Der 57-Jährige meldete sich nun zu Prozessbeginn zu Wort: "Von mir gibt es kein Einverständnis zu den Sachverständigen", sagte Mollath. Er verlangte, dass bei seiner Vernehmung Professor Norbert Nedopil als Gutachter den Gerichtssaal verlässt. Er wolle sich frank und frei verteidigen: "Das kann ich aber nicht, wenn Herr Nedopil als Damoklesschwert über mir schwebt." Er bekomme Beklemmungen und Angstzustände.

"Da kann man auch eine Münze werfen"

Nedopil selbst habe in zahlreichen Interviews die Fehlerhaftigkeit der psychologischen Gutachten betont, sagte Strate. Diese liege bei bis zu 60 Prozent und vor allem zulasten des Untergebrachten. "Da kann man auch eine Münze werfen - das ist schneller und günstiger", sagte Mollath. "Mein Mandant hat seit zehn Jahren mit Psychiatern zu tun und wurde einmal unter Zwang begutachtet", sagte sein Verteidiger Gerhard Strate. Das Ergebnis sei die siebenjährige Unterbringung in der Psychiatrie.

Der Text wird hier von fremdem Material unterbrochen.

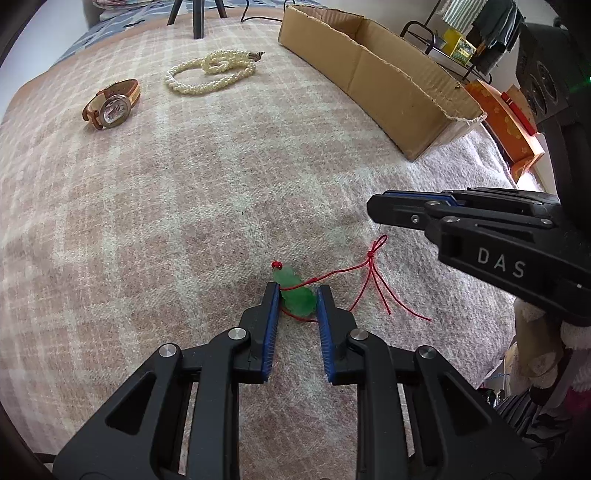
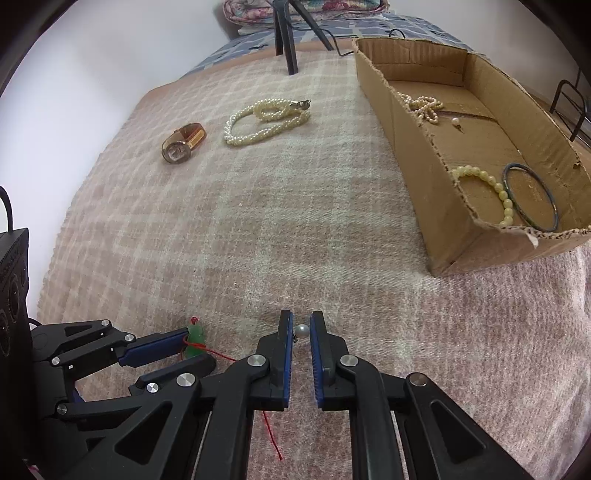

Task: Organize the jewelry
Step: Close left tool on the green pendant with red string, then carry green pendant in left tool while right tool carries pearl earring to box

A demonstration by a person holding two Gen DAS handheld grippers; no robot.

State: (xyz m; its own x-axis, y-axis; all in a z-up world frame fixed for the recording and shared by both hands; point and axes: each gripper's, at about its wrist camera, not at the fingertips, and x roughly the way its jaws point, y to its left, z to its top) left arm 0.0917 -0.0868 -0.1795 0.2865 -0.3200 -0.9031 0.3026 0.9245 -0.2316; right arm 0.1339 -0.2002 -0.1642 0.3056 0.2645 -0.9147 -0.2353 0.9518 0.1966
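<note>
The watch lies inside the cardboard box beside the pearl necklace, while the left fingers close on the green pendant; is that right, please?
Not quite: the watch lies on the blanket, outside the cardboard box, as the right wrist view shows. It is beside the pearl necklace, and the left fingers do close on the green pendant.

A: so what's the setup, a bed?

B: yeah, everything sits on a pink and cream plaid blanket [image 2: 295,229], with a blue patterned sheet [image 2: 229,51] poking out at the far end and a floral quilt [image 2: 306,7] folded past it

A: walls?

B: plain white wall [image 2: 110,74] on the left, soft even light. black tripod legs [image 2: 286,44] stand on the blanket, and a black metal rack [image 1: 443,44] sits off right
</note>
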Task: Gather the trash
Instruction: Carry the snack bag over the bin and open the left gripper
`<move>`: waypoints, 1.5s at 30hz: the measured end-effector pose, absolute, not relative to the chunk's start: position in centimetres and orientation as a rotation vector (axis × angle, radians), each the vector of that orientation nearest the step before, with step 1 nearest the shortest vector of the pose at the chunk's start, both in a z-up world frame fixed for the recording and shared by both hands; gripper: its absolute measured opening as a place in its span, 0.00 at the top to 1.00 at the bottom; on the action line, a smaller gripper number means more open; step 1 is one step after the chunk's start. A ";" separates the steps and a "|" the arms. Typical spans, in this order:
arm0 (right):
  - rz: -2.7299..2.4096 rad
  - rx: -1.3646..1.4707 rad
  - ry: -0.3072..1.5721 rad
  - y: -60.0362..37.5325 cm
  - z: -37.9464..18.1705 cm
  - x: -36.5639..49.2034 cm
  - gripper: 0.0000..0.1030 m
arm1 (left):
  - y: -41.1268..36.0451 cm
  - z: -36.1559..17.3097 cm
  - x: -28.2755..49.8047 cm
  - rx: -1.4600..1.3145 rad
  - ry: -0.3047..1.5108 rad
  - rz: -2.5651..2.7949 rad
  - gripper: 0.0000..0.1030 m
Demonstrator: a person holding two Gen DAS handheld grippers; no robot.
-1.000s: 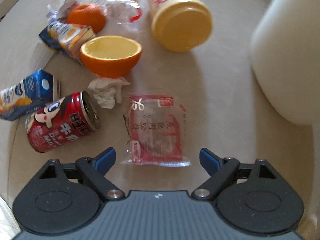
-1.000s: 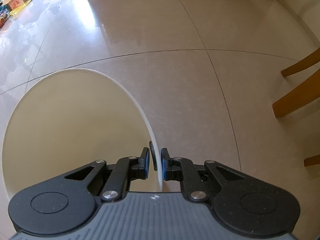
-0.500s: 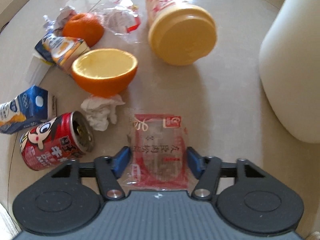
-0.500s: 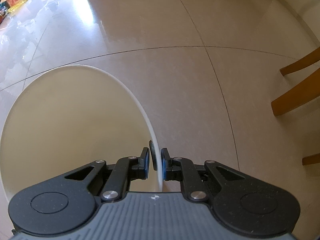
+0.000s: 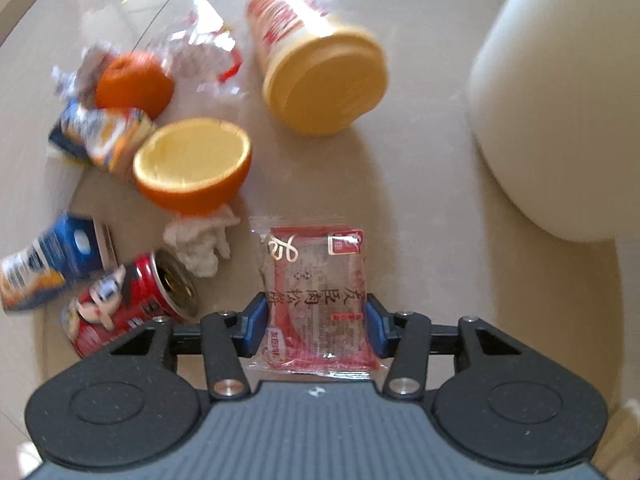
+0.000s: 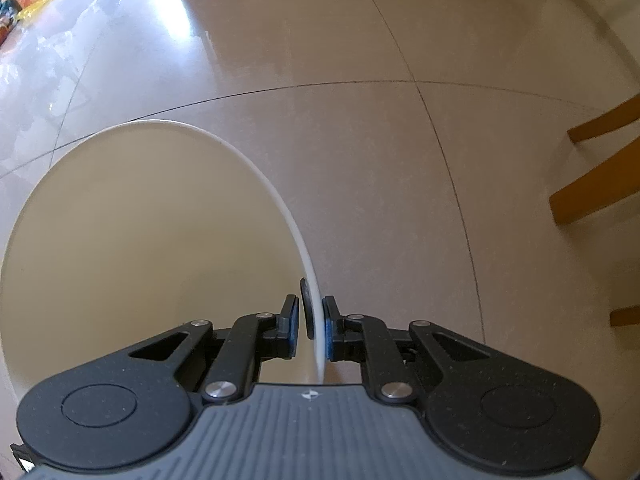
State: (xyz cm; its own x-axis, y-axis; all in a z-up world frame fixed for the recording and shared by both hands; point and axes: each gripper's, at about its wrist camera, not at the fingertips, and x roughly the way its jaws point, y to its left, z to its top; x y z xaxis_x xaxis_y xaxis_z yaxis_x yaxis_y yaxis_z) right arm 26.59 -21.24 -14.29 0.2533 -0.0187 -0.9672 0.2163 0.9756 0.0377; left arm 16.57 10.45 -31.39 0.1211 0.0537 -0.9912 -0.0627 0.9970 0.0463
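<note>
Task barely started: the white bin (image 6: 120, 248) looks empty inside as far as the right wrist view shows, and nearly all trash is on the floor (image 5: 420, 200). The left gripper (image 5: 316, 326) points down over the red snack wrapper (image 5: 316, 300); its fingers (image 5: 254, 326) have just been closing and now sit against both side edges of the wrapper, gripping it. Wrapper lies near, centre, just left of the bin's outer wall (image 5: 560, 100). Not yet collected: crumpled tissue (image 5: 200, 246) touching the hollow orange half (image 5: 194, 164), red can (image 5: 132, 308) on its side near left, blue carton (image 5: 48, 268) beside it, crushed blue-orange carton (image 5: 100, 140), whole orange (image 5: 134, 84), clear plastic wrap (image 5: 208, 56) far, and the yellow-lidded cup (image 5: 320, 68) tipped over far centre. The right gripper (image 6: 310, 330) has its fingers clamped on the bin rim (image 6: 316, 320), steadying it. Left: lift wrapper, drop in bin, then the rest.
</note>
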 end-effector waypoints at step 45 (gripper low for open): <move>-0.115 0.126 1.334 -21.7 -14.3 27.5 0.90 | -3.0 -8.7 30.2 0.274 1.248 -0.397 0.48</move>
State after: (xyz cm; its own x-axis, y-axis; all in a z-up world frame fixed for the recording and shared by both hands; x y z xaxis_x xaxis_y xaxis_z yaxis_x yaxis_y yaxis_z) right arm 27.49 -21.69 -14.30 0.2311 -0.0110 -0.9729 0.1557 0.9875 0.0258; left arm 30.23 -3.00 -8.67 0.2629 -0.1417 -0.9544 0.4355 0.9001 -0.0137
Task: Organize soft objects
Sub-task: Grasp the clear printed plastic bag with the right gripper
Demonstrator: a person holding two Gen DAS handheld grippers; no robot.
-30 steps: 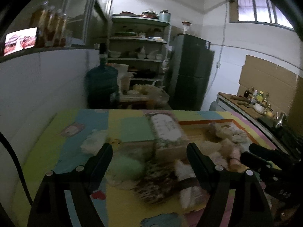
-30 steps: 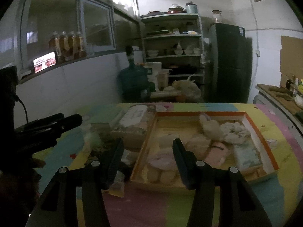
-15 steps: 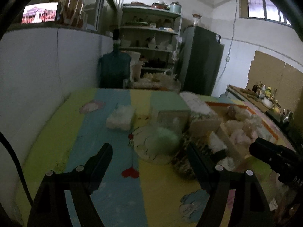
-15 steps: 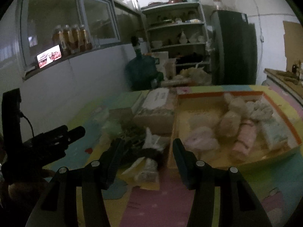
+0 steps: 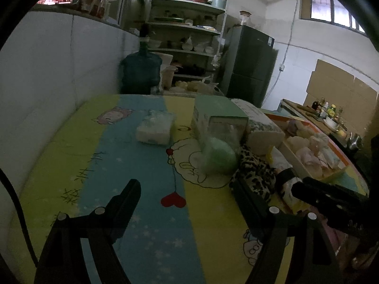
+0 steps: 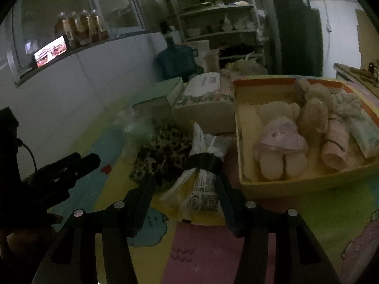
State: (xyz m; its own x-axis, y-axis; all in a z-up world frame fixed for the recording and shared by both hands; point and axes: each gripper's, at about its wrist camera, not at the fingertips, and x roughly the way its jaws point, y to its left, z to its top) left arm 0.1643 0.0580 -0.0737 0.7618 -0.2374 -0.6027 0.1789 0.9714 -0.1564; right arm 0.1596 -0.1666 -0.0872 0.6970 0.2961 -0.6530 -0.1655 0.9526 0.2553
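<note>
Right gripper (image 6: 187,189): jaws partly open, nothing clamped; fingers straddle the near end of a white printed packet (image 6: 205,184) bound by a black band, without clear contact. Packet lies on the cartoon-print table cover (image 5: 132,156), just left of the yellow box (image 6: 239,146).
Leopard-print cloth (image 6: 163,151): touching the packet's left side. Pale green soft bundle (image 5: 219,156): just beyond the cloth, against a green carton (image 5: 218,118).
Yellow box: holds a pink plush toy (image 6: 280,142), a beige plush (image 6: 312,108), a rolled pink cloth (image 6: 336,142) and a folded patterned pack (image 6: 366,132). Right part of the box cut off by the lens edge.
White wrapped pack (image 5: 155,127): alone on the blue stripe, well apart from both tools.
Left gripper (image 5: 187,196): jaws wide open, empty, over bare cover; right finger near the leopard cloth, contact not determinable.
Dim light; print on the packet unreadable. Floral tissue pack (image 6: 206,99) behind the packet, partly masked.
</note>
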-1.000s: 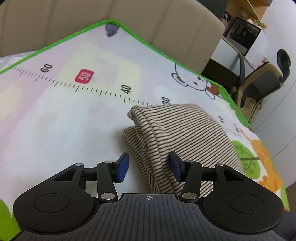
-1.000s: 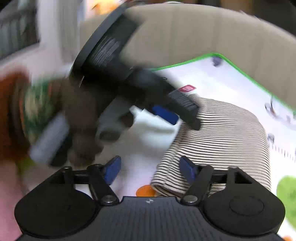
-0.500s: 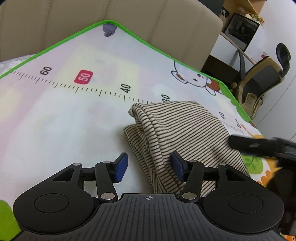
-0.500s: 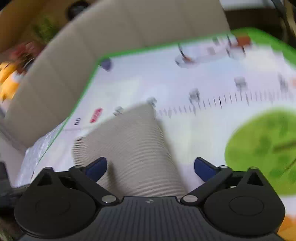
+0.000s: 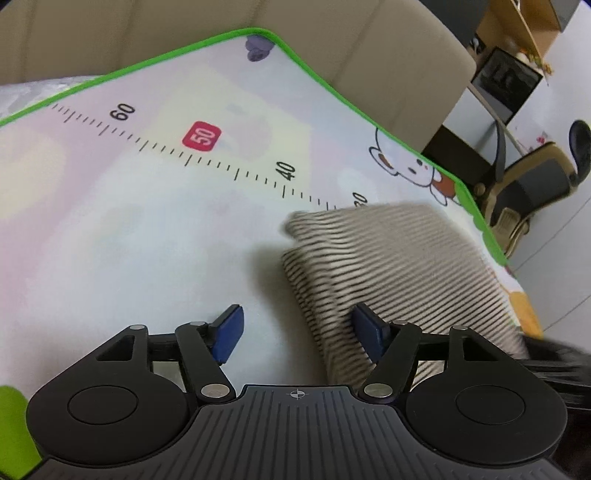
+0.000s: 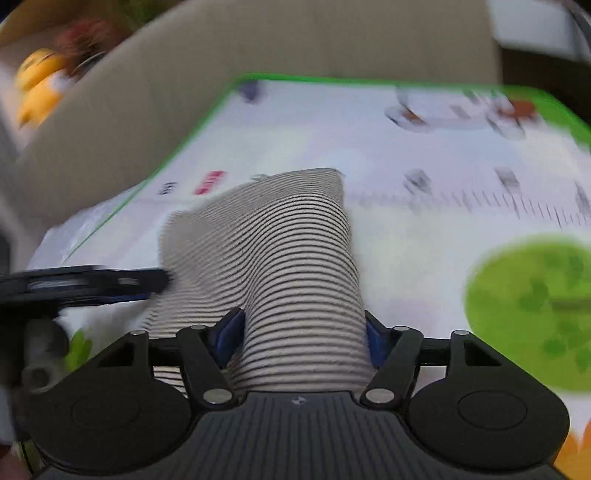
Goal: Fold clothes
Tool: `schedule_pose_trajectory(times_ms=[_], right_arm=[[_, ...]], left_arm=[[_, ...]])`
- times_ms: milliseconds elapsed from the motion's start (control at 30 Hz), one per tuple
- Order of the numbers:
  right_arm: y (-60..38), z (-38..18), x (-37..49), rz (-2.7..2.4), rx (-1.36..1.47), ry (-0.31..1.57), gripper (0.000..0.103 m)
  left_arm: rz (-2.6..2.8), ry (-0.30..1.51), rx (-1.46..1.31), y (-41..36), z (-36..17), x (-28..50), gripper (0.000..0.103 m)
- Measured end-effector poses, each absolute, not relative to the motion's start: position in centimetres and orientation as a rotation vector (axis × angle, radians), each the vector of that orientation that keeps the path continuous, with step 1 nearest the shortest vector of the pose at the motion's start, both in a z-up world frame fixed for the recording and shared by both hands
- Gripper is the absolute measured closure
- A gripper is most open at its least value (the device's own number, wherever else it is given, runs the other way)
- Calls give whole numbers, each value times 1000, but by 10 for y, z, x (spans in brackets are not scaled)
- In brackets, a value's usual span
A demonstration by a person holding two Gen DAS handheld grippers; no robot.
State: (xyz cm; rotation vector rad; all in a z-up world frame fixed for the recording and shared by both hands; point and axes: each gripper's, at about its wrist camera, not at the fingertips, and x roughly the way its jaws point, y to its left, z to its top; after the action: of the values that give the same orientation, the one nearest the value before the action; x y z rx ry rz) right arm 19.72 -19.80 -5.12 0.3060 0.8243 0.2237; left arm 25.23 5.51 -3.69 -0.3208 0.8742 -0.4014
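Observation:
A folded brown-and-white striped garment lies on a play mat printed with a ruler and edged in green. My left gripper hovers over the garment's near left edge with its jaws opening. The edge lies between the blue pads and only the right pad is at the cloth. In the right wrist view the garment rises as a ridge filling the gap of my right gripper. Its jaws are closing and both pads press the cloth. The left gripper shows blurred at the garment's left side.
A beige padded sofa back runs behind the mat. An office chair and a desk stand beyond the mat's right corner. A yellow toy sits past the sofa. Bare mat lies left of the garment.
My left jaws have spread wider and the garment has shifted right between them. My right gripper has rolled, come down over the garment's end and narrowed its jaws onto it.

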Motion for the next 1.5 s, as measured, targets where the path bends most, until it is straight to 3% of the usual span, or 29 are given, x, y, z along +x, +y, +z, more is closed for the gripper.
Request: schedule_pose_trajectory(times_ms=[100, 200, 267, 367, 867, 1067, 1300, 1500], right_arm=[[-200, -55, 195, 241, 316, 805, 35], [-196, -56, 191, 254, 254, 782, 32], [-198, -52, 185, 258, 254, 775, 31], [-200, -47, 180, 272, 239, 777, 30], [-232, -60, 183, 431, 290, 841, 19], [-207, -62, 195, 522, 334, 878, 29], [-118, -65, 234, 621, 335, 851, 35], [-71, -57, 255, 615, 290, 866, 35]], left_arm=[[-419, 854, -342, 60, -28, 243, 34], [-523, 885, -419, 53, -27, 235, 14], [-529, 913, -385, 35, -29, 231, 13], [-495, 944, -269, 11, -38, 226, 19], [-419, 1007, -379, -12, -55, 226, 21], [-411, 1077, -350, 2, -43, 235, 39], [-278, 1001, -133, 57, -15, 233, 41], [-175, 924, -206, 110, -18, 236, 40]])
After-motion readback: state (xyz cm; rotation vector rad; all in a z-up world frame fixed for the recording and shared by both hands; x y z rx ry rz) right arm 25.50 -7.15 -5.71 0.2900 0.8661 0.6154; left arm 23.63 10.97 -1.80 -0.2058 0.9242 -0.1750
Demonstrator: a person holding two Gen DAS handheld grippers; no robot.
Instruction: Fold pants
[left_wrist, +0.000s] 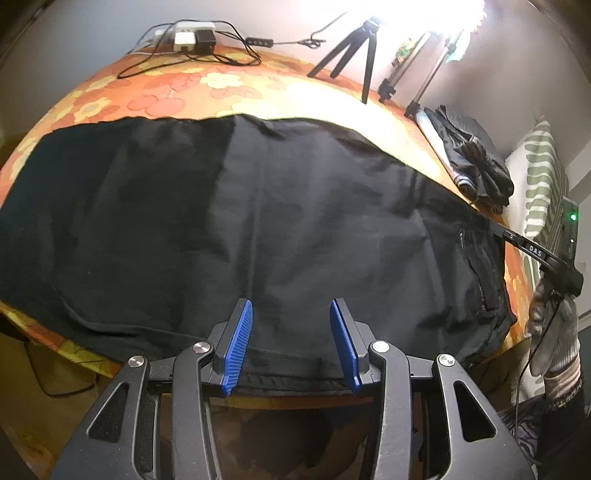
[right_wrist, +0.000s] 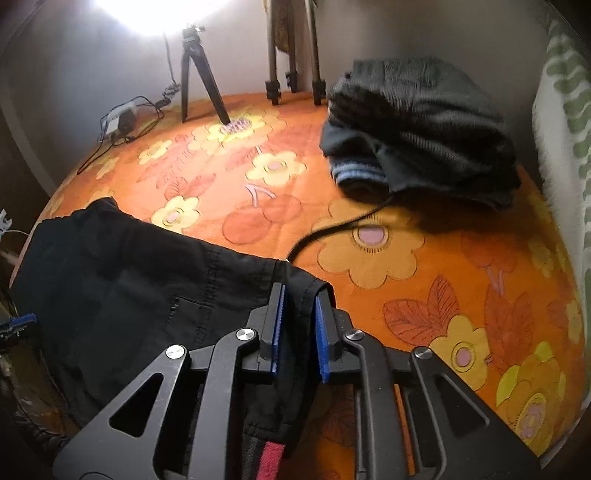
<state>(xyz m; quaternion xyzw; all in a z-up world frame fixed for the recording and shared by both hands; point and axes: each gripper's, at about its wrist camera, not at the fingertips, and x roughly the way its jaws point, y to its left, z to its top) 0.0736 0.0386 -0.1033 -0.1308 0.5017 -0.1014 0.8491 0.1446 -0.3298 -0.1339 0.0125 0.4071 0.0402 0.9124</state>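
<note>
Lying flat across the orange flowered counter (left_wrist: 229, 85), the black pants (left_wrist: 258, 221) reach its near edge. The left claw (left_wrist: 291, 332) hangs over their near hem, jaws apart and pressing nothing. The right claw (right_wrist: 298, 328) is clenched on a bunched corner of the pants, cloth between its blue pads (right_wrist: 324, 343). Beyond lies bare cloth, then a folded pile of dark clothes (right_wrist: 421, 129) with a black cord (right_wrist: 332, 229) trailing from it toward the pants. Farther back stand a black tripod (right_wrist: 199, 77), metal stand legs (right_wrist: 291, 55) and a power strip with chargers (left_wrist: 188, 37).
</note>
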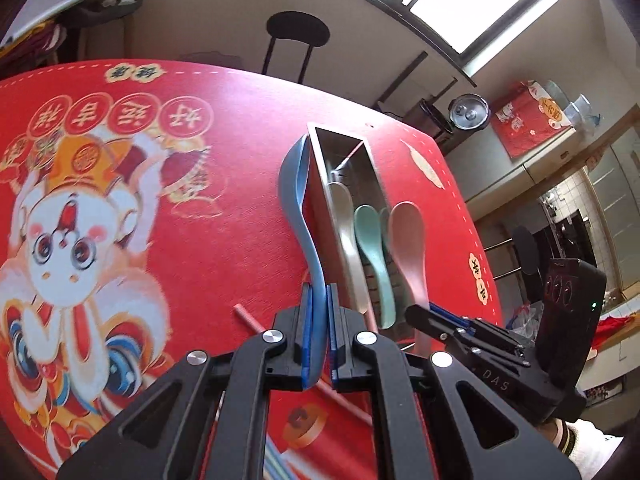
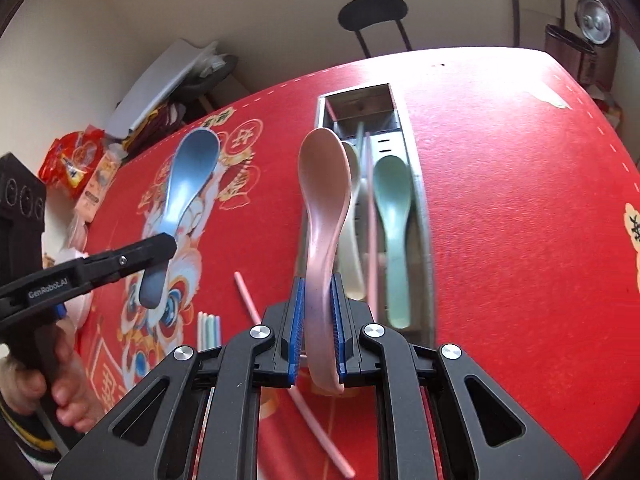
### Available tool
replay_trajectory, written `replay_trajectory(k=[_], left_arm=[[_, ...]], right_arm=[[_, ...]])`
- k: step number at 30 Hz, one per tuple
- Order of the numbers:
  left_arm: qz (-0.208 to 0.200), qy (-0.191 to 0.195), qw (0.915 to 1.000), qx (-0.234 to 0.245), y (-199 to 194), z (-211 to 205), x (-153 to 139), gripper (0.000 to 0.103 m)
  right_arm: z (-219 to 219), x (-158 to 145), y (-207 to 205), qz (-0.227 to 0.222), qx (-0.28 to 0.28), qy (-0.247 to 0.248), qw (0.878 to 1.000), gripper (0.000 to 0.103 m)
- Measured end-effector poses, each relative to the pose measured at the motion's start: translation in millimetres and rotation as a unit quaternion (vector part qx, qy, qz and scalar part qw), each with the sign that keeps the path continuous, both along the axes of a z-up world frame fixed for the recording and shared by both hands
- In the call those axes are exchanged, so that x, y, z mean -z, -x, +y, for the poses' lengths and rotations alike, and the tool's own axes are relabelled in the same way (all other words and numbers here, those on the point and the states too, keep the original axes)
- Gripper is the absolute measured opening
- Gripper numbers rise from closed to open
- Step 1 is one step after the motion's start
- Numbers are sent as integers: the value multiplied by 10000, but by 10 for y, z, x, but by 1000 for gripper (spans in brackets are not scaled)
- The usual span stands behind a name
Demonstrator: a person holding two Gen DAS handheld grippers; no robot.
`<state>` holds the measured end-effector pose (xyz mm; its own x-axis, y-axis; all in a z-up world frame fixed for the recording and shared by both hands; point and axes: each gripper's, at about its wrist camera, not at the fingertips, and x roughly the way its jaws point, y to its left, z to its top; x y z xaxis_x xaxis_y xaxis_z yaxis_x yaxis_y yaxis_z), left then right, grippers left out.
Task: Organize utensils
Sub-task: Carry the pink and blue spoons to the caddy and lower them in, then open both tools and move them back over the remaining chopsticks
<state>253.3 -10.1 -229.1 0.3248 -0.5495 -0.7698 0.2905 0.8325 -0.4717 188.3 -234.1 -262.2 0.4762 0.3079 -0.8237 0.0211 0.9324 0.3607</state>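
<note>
- Left wrist view: left tool (image 1: 319, 332) clamping blue spoon (image 1: 298, 200) by its handle, bowl hanging beside metal tray (image 1: 320, 200).
- Right wrist view: right tool (image 2: 319, 328) pinching pink spoon (image 2: 322, 200) mid-handle, hovering above tray (image 2: 420, 200) on counter (image 2: 520, 200).
- Probably handling as light, stiff, smooth plastic; gripping flat handle sides.

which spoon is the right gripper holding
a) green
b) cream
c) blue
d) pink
d: in the right wrist view the right gripper has its jaws closed on the handle of the pink spoon, while the blue spoon is held by the left gripper, and the green spoon and cream spoon lie in the metal tray.
</note>
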Motion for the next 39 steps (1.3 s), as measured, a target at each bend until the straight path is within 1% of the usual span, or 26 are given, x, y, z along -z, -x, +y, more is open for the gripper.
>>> replay_trajectory(k=[2,6,10,18,21,25,27,29,32,34,35,36,37,39], left_arm=[[53,87,9999,106,-147,-220,16,7],[302,247,9990,220,-417,-579,139,7],[500,221,9982,230,-611,-813,276,7],[813,113,9966,27,-825,-936,546,7],[798,-20,9968,98,-851,-1011,579,7],[741,-93,9972,66,-869,-1089,571,7],[671,-85,9976,122,-851,-1084,532,8],[601,-105,9979,207,-829,-1041,492,12],[490,-136,9986,156,-814,-925,400,14],[368,-164,9991,99,-782,-806,307,18],[277,-203,9994,86,-752,-744,258,26],[178,-248,9995,82,-718,-676,210,38],[64,-307,9995,75,-672,-604,165,44],[-101,-446,9989,70,-572,-456,107,65]], right_arm=[[-109,46,-65,76,81,56,9999,13],[-213,129,-167,194,112,117,9997,13],[-252,220,-234,287,153,142,9994,13],[-268,336,-305,448,277,100,9986,13],[-248,348,-323,466,272,106,9985,13],[-231,373,-347,514,324,59,9981,13],[-237,371,-348,517,363,68,9980,15],[-247,358,-335,488,407,53,9980,15],[-278,306,-285,451,498,25,9977,15],[-303,245,-224,383,525,13,9979,15],[-310,210,-187,344,534,24,9980,15],[-311,172,-141,297,553,66,9980,15],[-312,138,-94,259,567,96,9980,15],[-315,88,-2,199,562,81,9982,19]])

Die Staatsanwaltschaft sprach von einem Dilemma. Die Strafprozessordnung sehe die Anwesenheit des Gutachters vor. "Das Gericht muss sich mit der Frage der Schuldfähigkeit und der Gefährlichkeit des Angeklagten befassen", sagte der Staatsanwalt. Dem folgte auch das Landgericht und wies den Antrag der Verteidigung zurück: Nedopil blieb im Gerichtssaal.

Mollaths Ex-Frau, die als Nebenklägerin am Prozess beteiligt ist, erschien nicht. Das Landgericht Regensburg hat für den Prozess 17 Verhandlungstage angesetzt und 44 Zeugen geladen. Darunter sind auch Richter, Staatsanwälte und Gutachter aus vorherigen Prozessen und Ermittlungsverfahren.